TASK DESCRIPTION: Look through the records and copy every line in which "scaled" appears.
(DATA SUPPLIED Opens)
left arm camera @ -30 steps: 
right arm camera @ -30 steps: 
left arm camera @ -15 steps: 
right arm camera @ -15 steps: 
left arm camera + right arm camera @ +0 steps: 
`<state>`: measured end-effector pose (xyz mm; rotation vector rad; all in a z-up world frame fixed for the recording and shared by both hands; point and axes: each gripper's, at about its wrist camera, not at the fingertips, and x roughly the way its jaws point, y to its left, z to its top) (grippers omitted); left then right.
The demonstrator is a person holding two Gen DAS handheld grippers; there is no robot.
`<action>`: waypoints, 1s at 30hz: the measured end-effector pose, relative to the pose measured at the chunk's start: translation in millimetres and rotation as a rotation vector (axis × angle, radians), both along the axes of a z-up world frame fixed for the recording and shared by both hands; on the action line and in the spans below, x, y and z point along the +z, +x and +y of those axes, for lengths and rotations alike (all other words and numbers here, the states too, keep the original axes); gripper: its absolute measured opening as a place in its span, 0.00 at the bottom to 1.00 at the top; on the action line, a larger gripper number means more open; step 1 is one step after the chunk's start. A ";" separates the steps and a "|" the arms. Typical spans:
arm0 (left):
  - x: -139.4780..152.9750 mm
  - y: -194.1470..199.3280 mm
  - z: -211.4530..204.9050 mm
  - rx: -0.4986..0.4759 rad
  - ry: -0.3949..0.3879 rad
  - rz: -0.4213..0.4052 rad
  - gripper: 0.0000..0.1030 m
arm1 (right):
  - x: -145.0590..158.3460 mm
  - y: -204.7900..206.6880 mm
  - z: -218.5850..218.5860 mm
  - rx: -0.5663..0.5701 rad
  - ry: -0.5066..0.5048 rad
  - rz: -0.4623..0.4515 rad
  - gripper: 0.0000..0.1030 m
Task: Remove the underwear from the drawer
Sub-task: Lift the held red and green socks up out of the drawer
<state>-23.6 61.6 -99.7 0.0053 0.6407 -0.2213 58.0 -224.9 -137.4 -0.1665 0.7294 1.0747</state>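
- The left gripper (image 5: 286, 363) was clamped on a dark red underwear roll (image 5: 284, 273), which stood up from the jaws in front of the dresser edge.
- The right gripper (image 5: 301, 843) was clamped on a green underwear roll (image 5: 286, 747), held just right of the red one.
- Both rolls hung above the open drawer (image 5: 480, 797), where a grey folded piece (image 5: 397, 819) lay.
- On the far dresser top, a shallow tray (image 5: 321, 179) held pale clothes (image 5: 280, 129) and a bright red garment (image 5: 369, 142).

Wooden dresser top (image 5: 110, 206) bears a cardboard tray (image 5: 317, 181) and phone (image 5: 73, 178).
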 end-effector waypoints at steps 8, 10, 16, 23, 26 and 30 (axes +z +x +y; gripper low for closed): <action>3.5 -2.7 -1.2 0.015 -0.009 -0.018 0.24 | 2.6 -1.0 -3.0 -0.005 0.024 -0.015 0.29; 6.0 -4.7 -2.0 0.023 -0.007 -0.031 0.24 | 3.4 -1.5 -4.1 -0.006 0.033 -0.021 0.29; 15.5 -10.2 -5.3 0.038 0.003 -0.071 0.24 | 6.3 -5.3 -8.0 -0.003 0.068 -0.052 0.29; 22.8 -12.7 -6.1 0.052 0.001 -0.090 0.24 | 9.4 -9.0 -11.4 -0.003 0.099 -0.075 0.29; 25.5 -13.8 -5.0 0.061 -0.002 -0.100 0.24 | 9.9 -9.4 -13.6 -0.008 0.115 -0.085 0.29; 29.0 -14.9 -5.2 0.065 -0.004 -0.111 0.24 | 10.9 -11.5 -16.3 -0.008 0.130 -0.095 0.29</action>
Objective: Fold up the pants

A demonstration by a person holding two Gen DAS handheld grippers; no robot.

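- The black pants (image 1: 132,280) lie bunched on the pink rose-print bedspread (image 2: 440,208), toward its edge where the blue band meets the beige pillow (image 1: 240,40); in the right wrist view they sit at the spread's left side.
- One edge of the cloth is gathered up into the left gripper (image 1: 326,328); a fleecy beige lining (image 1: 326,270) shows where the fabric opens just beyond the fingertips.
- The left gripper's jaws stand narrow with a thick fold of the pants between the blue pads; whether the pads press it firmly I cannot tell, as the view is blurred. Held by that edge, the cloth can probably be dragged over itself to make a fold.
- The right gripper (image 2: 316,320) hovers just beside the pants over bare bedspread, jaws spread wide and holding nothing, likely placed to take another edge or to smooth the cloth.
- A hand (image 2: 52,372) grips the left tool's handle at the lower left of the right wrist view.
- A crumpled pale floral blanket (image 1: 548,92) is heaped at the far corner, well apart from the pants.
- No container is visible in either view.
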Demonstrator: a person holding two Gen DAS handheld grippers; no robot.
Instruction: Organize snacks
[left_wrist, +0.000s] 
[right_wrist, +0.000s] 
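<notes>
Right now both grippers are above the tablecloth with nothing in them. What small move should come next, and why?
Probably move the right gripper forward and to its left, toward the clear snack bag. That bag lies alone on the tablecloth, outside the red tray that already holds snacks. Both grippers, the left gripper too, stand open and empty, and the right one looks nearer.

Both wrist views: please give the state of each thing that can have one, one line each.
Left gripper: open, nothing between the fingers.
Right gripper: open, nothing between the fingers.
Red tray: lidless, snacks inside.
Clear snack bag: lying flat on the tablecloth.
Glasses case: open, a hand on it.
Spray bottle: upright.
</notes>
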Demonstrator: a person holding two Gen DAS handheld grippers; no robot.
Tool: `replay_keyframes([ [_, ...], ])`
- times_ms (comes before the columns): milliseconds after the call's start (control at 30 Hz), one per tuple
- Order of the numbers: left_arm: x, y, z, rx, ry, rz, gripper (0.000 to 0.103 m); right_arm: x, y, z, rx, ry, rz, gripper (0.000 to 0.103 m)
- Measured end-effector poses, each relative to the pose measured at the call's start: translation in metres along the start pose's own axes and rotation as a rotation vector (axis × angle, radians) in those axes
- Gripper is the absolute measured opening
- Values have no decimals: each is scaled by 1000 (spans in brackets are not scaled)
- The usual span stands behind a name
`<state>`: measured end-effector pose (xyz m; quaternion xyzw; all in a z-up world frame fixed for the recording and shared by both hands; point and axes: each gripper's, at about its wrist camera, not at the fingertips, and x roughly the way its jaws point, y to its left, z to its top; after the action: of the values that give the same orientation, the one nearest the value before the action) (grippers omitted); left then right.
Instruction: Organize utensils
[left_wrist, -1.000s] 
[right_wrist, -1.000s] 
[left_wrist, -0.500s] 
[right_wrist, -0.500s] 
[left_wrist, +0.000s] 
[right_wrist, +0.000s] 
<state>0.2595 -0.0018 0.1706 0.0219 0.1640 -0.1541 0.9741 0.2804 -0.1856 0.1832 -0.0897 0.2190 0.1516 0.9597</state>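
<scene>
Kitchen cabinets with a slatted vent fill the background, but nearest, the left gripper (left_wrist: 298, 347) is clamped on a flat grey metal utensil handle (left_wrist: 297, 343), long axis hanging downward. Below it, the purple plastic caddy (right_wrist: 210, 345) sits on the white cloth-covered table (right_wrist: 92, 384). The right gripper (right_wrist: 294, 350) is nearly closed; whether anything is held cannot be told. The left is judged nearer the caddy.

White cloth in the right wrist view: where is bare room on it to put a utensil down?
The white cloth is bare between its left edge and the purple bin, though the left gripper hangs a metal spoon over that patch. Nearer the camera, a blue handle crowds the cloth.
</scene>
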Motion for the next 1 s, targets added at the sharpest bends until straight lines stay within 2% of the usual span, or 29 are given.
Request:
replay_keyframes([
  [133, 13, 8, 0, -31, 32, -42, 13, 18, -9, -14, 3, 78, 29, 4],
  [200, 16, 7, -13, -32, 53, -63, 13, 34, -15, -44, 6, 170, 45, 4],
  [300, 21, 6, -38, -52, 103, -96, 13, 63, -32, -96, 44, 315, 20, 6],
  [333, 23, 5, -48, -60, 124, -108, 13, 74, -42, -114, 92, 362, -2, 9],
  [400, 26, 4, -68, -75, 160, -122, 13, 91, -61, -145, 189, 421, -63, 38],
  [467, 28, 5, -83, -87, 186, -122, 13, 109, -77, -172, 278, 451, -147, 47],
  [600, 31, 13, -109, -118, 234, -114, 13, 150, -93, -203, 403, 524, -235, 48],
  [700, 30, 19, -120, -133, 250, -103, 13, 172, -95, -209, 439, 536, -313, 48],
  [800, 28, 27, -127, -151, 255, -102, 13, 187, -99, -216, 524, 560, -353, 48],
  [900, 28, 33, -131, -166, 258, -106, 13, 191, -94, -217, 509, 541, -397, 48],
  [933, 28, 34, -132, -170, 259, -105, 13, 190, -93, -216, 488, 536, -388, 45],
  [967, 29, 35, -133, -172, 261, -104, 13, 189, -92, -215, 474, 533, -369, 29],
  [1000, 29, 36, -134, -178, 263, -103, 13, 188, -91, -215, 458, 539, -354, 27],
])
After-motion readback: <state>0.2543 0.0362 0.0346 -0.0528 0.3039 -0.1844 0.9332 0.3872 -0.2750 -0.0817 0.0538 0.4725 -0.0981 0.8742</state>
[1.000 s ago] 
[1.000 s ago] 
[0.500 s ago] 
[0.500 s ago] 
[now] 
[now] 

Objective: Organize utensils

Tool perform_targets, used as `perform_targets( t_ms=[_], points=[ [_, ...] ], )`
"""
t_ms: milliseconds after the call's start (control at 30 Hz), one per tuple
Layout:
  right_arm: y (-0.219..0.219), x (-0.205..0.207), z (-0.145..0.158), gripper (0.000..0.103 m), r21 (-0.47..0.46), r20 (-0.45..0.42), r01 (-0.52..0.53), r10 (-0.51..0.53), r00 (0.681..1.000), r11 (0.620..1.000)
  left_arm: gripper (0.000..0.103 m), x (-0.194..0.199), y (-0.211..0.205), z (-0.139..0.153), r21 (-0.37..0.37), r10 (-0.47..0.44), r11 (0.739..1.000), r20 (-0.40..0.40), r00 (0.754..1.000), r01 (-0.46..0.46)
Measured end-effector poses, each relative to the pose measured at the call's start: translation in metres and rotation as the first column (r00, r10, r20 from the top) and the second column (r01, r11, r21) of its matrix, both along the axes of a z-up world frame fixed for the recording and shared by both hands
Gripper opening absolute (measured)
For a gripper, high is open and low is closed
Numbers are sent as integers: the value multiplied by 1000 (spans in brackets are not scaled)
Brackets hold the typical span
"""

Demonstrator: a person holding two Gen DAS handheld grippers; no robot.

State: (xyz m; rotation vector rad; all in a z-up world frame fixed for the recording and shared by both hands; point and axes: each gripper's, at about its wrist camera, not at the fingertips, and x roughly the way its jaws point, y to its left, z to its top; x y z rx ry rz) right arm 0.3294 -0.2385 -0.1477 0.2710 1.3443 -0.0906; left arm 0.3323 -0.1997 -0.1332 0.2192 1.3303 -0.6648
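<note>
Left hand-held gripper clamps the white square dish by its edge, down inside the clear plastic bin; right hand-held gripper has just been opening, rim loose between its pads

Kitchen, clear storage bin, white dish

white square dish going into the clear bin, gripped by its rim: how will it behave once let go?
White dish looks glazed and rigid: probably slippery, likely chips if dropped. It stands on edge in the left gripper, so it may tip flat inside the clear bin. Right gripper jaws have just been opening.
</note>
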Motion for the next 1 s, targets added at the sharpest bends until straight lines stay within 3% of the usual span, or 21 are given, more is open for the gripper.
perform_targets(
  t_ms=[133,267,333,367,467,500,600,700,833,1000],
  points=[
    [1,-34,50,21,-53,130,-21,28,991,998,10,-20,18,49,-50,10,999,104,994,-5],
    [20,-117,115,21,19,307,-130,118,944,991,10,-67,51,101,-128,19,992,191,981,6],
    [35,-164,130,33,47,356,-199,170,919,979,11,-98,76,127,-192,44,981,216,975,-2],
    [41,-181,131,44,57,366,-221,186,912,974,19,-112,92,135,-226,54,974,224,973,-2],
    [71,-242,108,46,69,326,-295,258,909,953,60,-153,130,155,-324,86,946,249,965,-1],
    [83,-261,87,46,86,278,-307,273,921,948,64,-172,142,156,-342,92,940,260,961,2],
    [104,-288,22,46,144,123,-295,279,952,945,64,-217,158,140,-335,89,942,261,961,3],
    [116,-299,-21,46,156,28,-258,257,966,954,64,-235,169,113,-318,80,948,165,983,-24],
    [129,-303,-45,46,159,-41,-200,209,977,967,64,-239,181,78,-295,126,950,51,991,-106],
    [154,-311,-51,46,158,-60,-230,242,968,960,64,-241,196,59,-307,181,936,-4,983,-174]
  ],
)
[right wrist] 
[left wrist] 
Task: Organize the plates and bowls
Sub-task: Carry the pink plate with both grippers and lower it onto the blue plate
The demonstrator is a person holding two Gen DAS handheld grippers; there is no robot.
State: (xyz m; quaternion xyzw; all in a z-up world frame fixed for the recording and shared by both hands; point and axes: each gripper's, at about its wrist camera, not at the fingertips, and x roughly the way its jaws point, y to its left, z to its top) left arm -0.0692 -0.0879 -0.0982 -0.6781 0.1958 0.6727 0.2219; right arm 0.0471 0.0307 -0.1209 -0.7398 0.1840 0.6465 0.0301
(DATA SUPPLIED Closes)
ANSWER TO THE EXERCISE:
- Values have no decimals: each is scaled by 1000 (spans in brackets are not scaled)
Numbers are sent as integers: the value multiplied by 1000 (spans in brackets are not scaled)

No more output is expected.